Provided material: Begin
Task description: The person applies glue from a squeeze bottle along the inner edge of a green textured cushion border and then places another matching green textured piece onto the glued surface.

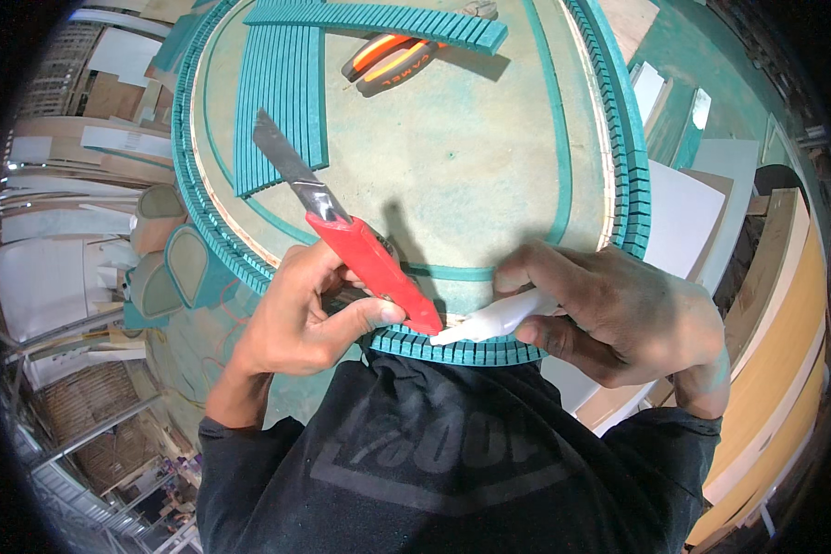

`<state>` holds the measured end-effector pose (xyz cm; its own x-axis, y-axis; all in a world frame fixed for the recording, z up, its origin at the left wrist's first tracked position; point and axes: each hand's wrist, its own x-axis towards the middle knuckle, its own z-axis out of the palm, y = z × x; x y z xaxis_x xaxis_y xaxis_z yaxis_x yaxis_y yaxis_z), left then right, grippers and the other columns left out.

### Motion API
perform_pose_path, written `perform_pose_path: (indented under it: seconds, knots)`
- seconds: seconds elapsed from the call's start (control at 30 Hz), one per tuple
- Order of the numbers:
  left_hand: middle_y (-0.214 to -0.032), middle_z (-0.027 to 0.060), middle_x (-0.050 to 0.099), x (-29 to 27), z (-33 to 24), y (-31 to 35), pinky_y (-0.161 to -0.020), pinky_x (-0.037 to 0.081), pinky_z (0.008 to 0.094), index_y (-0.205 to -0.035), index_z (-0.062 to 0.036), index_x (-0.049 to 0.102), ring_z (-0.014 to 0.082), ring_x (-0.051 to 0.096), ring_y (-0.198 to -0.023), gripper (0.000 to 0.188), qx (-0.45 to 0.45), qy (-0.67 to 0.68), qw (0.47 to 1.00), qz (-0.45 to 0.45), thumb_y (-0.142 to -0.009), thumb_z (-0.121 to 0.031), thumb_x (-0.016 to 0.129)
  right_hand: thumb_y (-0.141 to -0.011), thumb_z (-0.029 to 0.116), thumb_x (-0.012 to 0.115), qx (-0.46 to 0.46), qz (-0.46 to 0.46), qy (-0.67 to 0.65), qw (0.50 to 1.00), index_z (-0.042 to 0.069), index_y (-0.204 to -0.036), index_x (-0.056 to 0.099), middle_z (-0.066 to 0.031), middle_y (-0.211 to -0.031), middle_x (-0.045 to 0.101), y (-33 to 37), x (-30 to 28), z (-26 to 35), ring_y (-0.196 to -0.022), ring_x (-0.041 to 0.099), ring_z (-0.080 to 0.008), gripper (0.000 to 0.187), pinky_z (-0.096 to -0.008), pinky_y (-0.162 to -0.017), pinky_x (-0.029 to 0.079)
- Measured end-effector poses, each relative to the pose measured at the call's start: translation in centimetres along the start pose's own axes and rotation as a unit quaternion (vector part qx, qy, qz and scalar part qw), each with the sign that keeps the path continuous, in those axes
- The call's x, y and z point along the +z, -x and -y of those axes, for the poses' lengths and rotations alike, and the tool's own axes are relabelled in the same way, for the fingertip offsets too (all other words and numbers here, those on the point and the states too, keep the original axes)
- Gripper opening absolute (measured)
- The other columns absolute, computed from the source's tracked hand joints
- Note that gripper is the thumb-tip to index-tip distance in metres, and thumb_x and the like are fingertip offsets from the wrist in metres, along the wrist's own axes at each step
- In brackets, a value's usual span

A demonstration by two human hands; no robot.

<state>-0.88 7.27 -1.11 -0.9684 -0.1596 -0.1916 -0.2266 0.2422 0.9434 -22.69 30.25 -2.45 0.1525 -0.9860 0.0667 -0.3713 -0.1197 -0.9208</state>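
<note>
In my left hand [307,314] is a red utility knife [369,263], its long blade bare and pointing away to the upper left. My right hand [623,309] grips a small white bottle with a narrow nozzle [494,319], which looks like a glue bottle. The nozzle tip is at the near rim of a large rounded panel [434,175], beside the butt of the knife. A teal slotted strip [471,353] runs around the panel's edge, close against my body. Part of the near rim is hidden behind my hands.
More teal slotted strips [282,111] lie on the panel's far left, one across the top. Orange and black pliers [392,65] rest partly under that strip. Boards [771,369] lean at the right; small rounded frames [187,266] stand on the left.
</note>
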Motion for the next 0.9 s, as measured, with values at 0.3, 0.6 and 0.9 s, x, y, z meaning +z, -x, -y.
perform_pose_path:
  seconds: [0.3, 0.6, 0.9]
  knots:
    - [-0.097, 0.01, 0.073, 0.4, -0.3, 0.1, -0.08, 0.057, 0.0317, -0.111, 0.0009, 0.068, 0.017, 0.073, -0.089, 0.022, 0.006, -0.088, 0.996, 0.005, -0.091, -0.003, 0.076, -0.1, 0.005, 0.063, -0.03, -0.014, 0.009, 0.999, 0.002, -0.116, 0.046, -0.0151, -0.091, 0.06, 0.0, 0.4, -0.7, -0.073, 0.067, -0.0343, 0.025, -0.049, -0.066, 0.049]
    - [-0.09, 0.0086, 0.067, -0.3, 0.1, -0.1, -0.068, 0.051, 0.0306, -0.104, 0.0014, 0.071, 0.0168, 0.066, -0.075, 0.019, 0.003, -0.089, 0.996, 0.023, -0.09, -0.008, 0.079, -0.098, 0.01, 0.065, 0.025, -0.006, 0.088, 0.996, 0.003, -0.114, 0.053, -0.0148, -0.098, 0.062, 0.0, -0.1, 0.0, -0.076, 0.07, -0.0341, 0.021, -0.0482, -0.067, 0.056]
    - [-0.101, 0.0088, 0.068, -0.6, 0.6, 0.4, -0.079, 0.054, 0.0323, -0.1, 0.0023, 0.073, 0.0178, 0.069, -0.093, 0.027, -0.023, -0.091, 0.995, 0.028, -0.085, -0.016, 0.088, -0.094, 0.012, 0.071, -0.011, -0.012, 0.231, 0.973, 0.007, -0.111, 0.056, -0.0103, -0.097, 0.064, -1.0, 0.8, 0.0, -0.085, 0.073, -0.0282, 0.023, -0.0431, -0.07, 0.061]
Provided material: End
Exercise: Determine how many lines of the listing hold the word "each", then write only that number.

Solution to the problem: 3